キッサの戦い
キッサの戦い | |
---|---|
戦争:第二次ポエニ戦争 | |
年月日:紀元前218年秋 | |
場所:キッサまたはタラッコ(現在のタラゴナ) | |
結果:ローマの勝利 | |
交戦勢力 | |
カルタゴ | 共和政ローマ |
指導者・指揮官 | |
ハンノ(ハンニバルの弟) | グナエウス・コルネリウス・スキピオ・カルウス |
戦力 | |
歩兵:10,000 騎兵:1,000 |
歩兵:20,000 騎兵:2,200 |
損害 | |
戦死:6,000 捕虜:2,000 |
不明 |
キッサの戦い(キッサのたたかい)は第二次ポエニ戦争初期の戦闘である。紀元前218年秋に、イベリア半島北東部に位置するギリシャ殖民都市であるタラッコ(en、現在のタラゴナ)近郊で発生した。グナエウス・コルネリウス・スキピオ・カルウスが率いるローマ軍が、兵力に劣るハンノ率いるカルタゴ軍に勝利し、ハンニバルが数ヶ月前に占領したばかりのエブロ川以北の土地の支配をローマが取り戻した。イベリア半島でのローマとカルタゴの衝突はこれが最初であった。
戦略的状況
[編集]サグントゥム包囲戦に勝利したハンニバルは一旦軍を解散し、翌紀元前218年夏に、102,000(ポリュビオスによる。歩兵90,000、騎兵12,000)とも56,000(歩兵46,000、騎兵10,000)[1]ともされる軍を率いてローマへの侵攻を開始した。その夏の間にエブロ川以北のイベリア人の土地を平定し、ガリアに入った。この土地の防衛のために、ハンノに兵11,000を与え、また忠誠心の疑わしい兵10,000を解散して故郷に戻した[2]。
ローマの準備
[編集]ローマ海軍は紀元前219年の第二次イリュリア戦争のために既に220隻の五段櫂船を有していた。執政官(コンスル)ティベリウス・センプロニウス・ロングスは4個軍団(2個ローマ軍団:歩兵8,000および2個同盟国軍団:歩兵16,000、ローマ騎兵600及び同盟国騎兵1,800)を率いて、五段櫂船160隻と共にアフリカに向かうよう命令されていた。もう一人の執政官プブリウス・コルネリウス・スキピオも4個軍団(ローマ歩兵8,000、同盟国歩兵14,000、ローマ騎兵600及び同盟国騎兵1,600)を指揮し[3]、艦船60隻の護衛を受けてイベリア半島に向かうよう命令された。しかしながら北イタリアのガリア人であるボイイ族とインスブル族(en)が反乱を起こしてローマ殖民都市を攻撃したため、プブリウス・スキピオの兵はこの鎮圧に転用され、イベリア遠征用には新たな軍団が編成されることおなった。このためスキピオの出発は遅れた。

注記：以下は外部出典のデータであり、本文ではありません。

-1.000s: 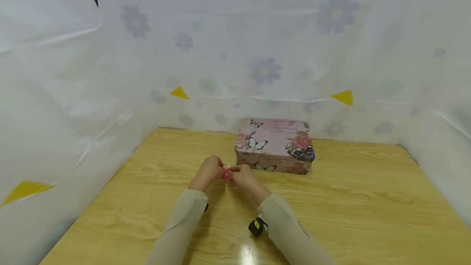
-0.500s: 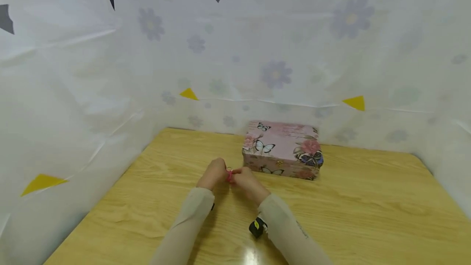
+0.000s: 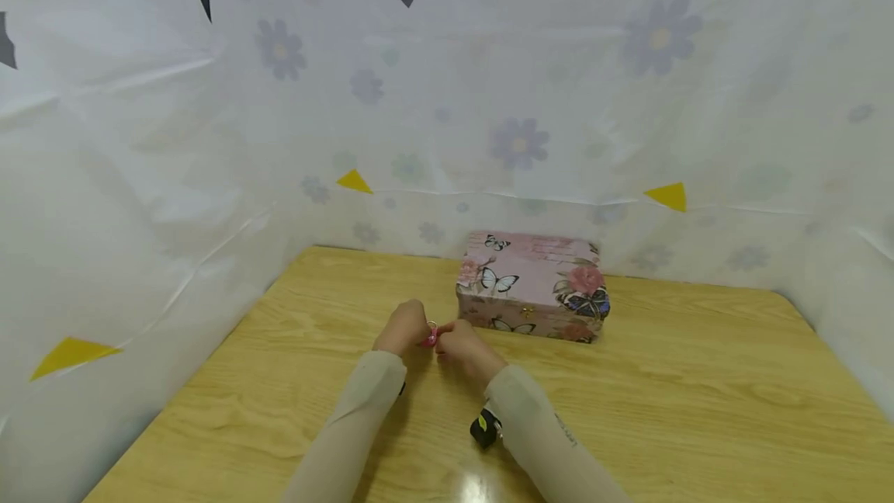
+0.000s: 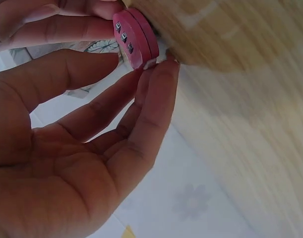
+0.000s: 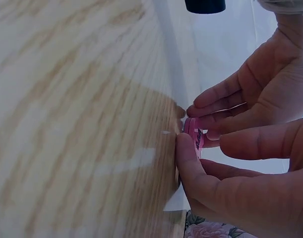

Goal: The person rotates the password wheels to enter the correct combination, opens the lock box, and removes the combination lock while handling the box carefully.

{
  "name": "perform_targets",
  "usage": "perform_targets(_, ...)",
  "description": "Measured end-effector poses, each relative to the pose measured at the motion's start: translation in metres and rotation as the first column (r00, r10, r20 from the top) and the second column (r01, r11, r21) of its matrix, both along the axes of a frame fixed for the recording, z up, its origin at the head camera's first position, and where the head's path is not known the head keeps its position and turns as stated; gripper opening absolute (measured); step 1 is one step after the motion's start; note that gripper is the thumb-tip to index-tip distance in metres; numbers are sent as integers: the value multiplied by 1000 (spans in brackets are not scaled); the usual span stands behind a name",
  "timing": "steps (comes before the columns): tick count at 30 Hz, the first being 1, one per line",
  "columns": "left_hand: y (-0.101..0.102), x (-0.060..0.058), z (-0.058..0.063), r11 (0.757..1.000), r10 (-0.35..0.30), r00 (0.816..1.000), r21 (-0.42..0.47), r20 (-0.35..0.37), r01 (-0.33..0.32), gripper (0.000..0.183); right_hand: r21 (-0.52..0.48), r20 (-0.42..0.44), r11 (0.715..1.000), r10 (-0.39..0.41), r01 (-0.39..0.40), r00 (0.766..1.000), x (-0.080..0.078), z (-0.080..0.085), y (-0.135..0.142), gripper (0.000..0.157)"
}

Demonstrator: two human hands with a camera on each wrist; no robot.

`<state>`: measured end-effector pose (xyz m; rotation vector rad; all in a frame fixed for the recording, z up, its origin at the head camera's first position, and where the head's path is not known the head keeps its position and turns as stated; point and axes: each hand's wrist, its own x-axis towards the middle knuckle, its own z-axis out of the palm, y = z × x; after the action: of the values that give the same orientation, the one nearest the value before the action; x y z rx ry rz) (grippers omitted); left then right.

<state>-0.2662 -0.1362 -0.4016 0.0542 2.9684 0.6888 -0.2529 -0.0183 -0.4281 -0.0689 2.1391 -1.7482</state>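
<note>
A small pink combination padlock with three number dials is between my two hands, low over the wooden table; a metal loop shows at its top in the head view. My left hand holds it at one end, fingers curved round the edge and thumb close by in the left wrist view. From the other side, the fingers of my right hand grip its opposite end. In the right wrist view the right thumb stands a little off the padlock. Fingers partly hide the padlock.
A pink box with butterflies, roses and a small gold clasp stands just behind my right hand. The wooden table extends to both sides. White flower-patterned sheeting surrounds the table's back and sides.
The head view has shifted slightly. The padlock has turned between my fingers, so more of its pink body shows beside my left hand; my right fingertips have drawn a little away from it.
</note>
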Motion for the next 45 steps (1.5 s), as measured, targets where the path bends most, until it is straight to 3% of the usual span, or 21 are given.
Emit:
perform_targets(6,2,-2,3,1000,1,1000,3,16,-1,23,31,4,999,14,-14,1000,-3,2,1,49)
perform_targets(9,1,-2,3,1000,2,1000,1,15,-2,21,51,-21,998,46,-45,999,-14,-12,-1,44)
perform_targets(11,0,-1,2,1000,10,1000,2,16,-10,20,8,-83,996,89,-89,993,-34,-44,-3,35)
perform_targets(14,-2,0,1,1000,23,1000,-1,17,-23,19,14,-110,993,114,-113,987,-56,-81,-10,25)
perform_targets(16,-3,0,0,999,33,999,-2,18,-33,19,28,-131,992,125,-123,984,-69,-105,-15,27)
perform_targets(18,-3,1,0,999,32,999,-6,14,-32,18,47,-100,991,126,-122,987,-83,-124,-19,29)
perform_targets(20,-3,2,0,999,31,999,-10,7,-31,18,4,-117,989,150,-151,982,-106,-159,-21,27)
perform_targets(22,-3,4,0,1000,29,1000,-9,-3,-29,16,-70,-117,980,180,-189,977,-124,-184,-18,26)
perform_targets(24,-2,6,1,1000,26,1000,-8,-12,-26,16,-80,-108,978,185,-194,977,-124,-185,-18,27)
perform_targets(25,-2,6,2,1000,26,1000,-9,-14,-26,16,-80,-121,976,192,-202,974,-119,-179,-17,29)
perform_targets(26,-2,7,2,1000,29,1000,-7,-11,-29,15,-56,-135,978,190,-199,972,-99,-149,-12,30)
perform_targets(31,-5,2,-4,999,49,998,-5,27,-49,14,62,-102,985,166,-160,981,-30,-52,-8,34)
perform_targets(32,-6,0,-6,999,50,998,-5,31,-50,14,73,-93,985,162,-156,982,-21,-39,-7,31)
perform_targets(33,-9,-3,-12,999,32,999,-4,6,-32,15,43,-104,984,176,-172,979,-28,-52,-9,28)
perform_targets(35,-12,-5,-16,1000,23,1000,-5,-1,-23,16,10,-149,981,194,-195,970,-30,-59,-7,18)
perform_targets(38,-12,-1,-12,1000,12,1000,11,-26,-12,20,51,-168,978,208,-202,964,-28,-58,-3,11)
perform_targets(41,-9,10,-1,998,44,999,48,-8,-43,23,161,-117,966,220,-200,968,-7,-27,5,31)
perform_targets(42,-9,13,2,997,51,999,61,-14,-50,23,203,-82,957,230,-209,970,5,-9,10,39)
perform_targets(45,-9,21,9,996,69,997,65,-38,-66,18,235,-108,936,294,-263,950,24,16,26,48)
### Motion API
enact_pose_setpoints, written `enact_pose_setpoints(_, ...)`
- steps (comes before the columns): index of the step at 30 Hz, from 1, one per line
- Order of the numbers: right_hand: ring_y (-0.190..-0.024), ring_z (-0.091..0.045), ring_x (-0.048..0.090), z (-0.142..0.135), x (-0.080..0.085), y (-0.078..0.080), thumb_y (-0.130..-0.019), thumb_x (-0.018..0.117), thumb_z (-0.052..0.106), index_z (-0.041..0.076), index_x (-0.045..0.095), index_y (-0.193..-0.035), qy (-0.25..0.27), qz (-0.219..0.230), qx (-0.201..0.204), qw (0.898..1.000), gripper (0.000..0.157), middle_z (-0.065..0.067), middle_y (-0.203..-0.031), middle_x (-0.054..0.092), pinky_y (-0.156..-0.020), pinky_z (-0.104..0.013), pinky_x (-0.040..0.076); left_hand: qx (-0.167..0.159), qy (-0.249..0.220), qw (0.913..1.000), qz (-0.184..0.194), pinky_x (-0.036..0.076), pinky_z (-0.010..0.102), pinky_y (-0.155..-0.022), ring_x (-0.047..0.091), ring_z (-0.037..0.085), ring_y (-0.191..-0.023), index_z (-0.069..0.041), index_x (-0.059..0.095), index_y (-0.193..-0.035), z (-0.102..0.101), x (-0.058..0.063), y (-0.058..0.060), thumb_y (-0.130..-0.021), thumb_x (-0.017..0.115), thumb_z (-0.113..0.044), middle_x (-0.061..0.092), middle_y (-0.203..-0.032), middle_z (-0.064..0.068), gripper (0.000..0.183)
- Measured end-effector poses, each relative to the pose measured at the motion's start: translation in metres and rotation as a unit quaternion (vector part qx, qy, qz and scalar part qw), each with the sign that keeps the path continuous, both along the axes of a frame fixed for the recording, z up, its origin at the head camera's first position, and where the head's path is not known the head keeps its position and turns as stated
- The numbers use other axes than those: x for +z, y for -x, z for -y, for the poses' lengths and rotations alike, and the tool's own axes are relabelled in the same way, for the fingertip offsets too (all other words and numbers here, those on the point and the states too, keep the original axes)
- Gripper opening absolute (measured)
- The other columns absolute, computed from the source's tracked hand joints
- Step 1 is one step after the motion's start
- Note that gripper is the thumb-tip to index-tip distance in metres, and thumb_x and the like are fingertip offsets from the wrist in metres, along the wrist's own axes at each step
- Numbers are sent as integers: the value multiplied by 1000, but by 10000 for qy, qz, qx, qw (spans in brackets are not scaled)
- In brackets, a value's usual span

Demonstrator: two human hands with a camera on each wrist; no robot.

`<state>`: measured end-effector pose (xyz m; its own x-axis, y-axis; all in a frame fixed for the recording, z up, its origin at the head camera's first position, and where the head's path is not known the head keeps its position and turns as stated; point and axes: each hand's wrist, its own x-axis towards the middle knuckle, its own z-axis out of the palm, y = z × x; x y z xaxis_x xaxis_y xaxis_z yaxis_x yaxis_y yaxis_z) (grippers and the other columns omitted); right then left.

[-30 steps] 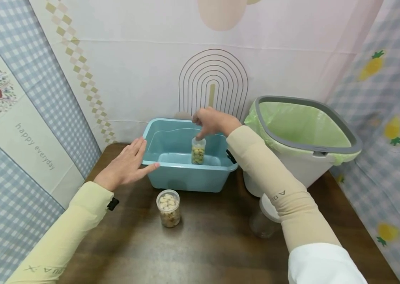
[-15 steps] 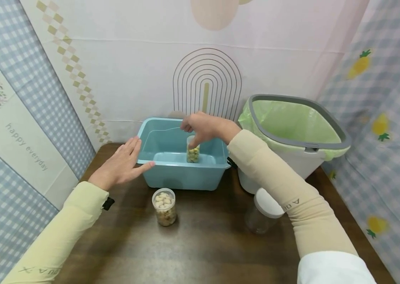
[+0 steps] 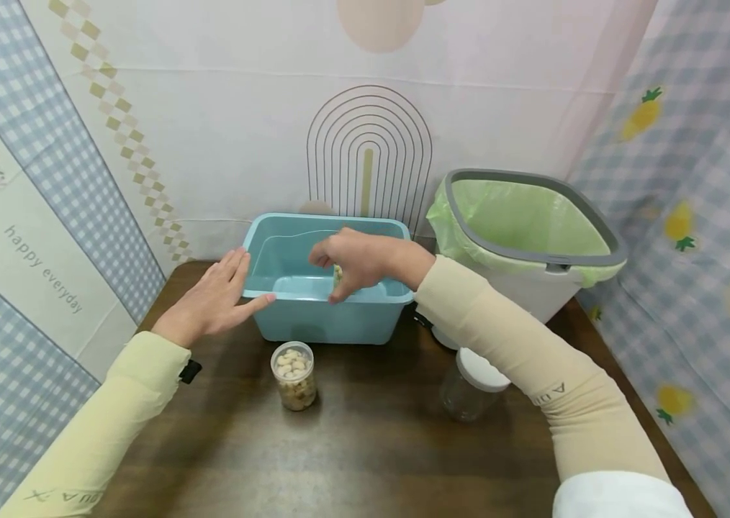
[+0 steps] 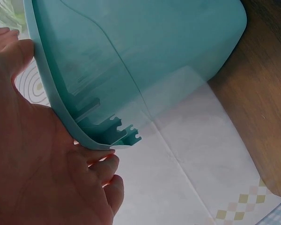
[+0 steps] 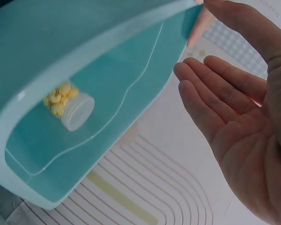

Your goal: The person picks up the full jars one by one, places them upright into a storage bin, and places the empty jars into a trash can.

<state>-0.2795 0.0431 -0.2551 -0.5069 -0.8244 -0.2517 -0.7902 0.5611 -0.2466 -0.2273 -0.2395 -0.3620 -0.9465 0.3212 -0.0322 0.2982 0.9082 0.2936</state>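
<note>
On the dark table (image 3: 339, 467), blue basin (image 3: 322, 321): probably light, stiff, smooth plastic; best held by its rim (image 3: 300, 296).
Left hand (image 3: 212, 298): fingers extended, touching the rim at the basin's left end.
Right hand (image 3: 365, 260): over the basin, fingers relaxed and parted, holding nothing.
Small lidded jar (image 5: 69, 106): inside the basin, yellowish pieces (image 5: 60, 98) within; likely light, rigid, slippery-sided; wrap fingers round its walls below the lid (image 5: 78, 114).

dk brn tbl (image 3: 339, 460), w/ blue tub (image 3: 326, 321), nut jar (image 3: 294, 379), wht-lidded jar (image 3: 466, 392), lined bin (image 3: 527, 288)
</note>
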Motion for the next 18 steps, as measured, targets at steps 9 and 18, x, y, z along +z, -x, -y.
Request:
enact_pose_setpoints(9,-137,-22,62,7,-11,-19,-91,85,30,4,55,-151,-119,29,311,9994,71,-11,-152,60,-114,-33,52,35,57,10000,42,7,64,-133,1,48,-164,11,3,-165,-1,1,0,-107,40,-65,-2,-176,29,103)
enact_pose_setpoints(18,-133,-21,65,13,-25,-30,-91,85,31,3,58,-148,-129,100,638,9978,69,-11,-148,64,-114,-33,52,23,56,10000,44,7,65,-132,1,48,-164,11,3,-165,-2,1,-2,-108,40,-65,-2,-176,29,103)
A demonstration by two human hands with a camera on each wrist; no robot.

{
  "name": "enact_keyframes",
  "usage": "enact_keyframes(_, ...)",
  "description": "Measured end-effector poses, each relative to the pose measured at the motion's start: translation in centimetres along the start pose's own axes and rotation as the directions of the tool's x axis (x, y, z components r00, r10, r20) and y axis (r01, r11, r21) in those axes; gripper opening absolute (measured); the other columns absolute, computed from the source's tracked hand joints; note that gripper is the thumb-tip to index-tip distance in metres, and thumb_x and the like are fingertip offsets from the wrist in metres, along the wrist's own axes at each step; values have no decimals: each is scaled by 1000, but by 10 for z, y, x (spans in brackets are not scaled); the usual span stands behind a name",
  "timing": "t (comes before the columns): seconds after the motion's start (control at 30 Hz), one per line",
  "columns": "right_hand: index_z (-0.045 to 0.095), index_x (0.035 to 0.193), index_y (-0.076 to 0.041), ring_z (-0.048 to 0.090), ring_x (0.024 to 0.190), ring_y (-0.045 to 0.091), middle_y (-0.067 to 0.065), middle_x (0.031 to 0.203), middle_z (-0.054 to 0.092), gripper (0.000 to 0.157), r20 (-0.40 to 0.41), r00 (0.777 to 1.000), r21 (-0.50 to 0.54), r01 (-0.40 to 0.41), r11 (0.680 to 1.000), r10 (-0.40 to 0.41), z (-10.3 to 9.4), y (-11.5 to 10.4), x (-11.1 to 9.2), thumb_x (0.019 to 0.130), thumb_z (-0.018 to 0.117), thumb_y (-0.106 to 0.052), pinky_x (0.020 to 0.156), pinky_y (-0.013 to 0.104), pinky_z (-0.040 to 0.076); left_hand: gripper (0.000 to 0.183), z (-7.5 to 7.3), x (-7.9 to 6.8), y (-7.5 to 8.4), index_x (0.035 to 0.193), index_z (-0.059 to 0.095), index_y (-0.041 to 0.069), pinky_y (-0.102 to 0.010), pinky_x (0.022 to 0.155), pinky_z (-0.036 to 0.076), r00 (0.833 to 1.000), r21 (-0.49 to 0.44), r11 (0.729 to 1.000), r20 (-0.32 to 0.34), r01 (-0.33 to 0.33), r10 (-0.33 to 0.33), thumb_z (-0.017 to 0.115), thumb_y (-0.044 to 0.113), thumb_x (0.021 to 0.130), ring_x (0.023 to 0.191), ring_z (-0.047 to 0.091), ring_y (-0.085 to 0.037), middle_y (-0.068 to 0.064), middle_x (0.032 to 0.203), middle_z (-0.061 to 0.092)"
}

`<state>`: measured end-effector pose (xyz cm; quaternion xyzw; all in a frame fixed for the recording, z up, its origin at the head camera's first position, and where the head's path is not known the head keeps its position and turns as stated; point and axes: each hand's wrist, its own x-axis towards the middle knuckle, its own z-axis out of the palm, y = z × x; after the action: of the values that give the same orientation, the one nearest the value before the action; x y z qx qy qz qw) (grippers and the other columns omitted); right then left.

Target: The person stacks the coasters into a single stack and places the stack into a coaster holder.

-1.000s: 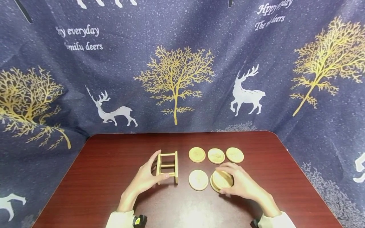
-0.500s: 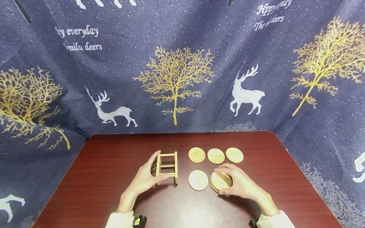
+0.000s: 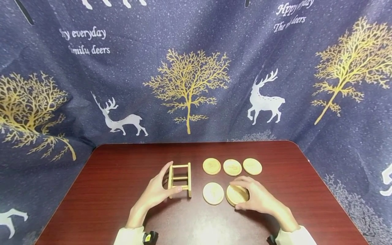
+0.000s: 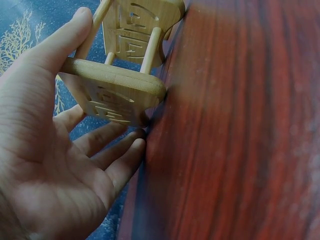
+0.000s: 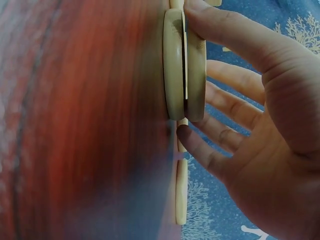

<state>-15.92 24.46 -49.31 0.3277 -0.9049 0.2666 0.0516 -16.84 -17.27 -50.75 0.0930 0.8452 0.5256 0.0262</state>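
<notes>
My left hand (image 3: 154, 190) holds a small wooden coaster rack (image 3: 189, 178) on the table, thumb at its near side and fingers at its far side. Carved end plates joined by rods show on the rack (image 4: 112, 77) in the left wrist view. To the right, my right hand (image 3: 258, 194) grips a round wooden coaster (image 3: 236, 195) by its edge, thumb near and fingers far. The right wrist view shows this upper coaster (image 5: 197, 75) lying over a lower coaster (image 5: 173, 65), with a thin gap between them along part of the edge.
A single coaster (image 3: 213, 193) lies between the rack and the right hand. Behind it three more stand in a row: a left coaster (image 3: 211, 166), a middle coaster (image 3: 232, 167) and a right coaster (image 3: 252, 166). A printed cloth (image 3: 190, 102) hangs behind the red-brown table (image 3: 128, 160).
The coaster in my right hand has come down and lines up more closely over the lower one. My left hand and the rack have stayed in place.
</notes>
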Motion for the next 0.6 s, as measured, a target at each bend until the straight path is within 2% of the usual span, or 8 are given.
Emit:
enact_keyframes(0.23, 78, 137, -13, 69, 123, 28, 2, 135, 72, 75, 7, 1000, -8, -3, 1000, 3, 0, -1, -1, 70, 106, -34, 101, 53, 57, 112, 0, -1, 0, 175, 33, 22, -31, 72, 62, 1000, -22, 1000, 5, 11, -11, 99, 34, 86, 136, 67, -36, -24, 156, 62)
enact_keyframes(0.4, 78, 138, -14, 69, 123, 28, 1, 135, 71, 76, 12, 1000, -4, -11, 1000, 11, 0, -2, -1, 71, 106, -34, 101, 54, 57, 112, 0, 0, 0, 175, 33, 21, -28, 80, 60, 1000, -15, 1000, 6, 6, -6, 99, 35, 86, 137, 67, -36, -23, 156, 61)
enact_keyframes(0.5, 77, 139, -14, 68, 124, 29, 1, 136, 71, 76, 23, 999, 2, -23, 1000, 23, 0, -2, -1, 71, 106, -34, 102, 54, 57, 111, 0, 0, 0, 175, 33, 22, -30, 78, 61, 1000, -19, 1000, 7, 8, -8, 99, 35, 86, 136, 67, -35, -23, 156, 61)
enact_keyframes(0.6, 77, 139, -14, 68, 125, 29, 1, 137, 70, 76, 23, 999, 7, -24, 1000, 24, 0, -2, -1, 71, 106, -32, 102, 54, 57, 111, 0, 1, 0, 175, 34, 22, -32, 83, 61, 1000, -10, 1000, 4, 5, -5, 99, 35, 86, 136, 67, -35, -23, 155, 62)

ハンニバルがガリア人の土地を通過している間、スキピオは同盟関係にあるギリシャ人殖民都市であるマッシリア(現在のマルセイユ)に上陸した。直ちにローヌ川東岸上流に偵察隊を派遣したが、ここでカルタゴ軍のヌミディア騎兵と遭遇し小競り合いが生じた。ローマ騎兵はヌミディア騎兵を撃退した[4]。偵察隊からの報告を受け、スキピオはハンニバルを追ったが、カルタゴ軍は既にアルプスに向かった後であった。スキピオが到着したとき、カルタゴ軍はすでに3日前に出発していた。スキピオはマッシリアに戻り、その軍を兄のグナエウス・コルネリウス・スキピオ・カルウスに委ね、イベリアに向かうように命令した。スキピオ自身はイタリアに戻り、予想されるハンニバルの侵攻に備えて防御体制を整備した。
序幕
[編集]ハンニバルの弟のハスドルバル・バルカは、12,650の歩兵と2,500の騎兵、21頭の戦象を有しており、エブロ川以南を防衛していた[5]。またハンニバルはハンノに歩兵10,000と騎兵1,000を与え、新たに占領したエブロ川以北を防衛させていた。このハンノはハンニバルの甥(義兄のハスドルバルの息子)[6]、弟[7]、あるいは血縁関係無しとの説がある。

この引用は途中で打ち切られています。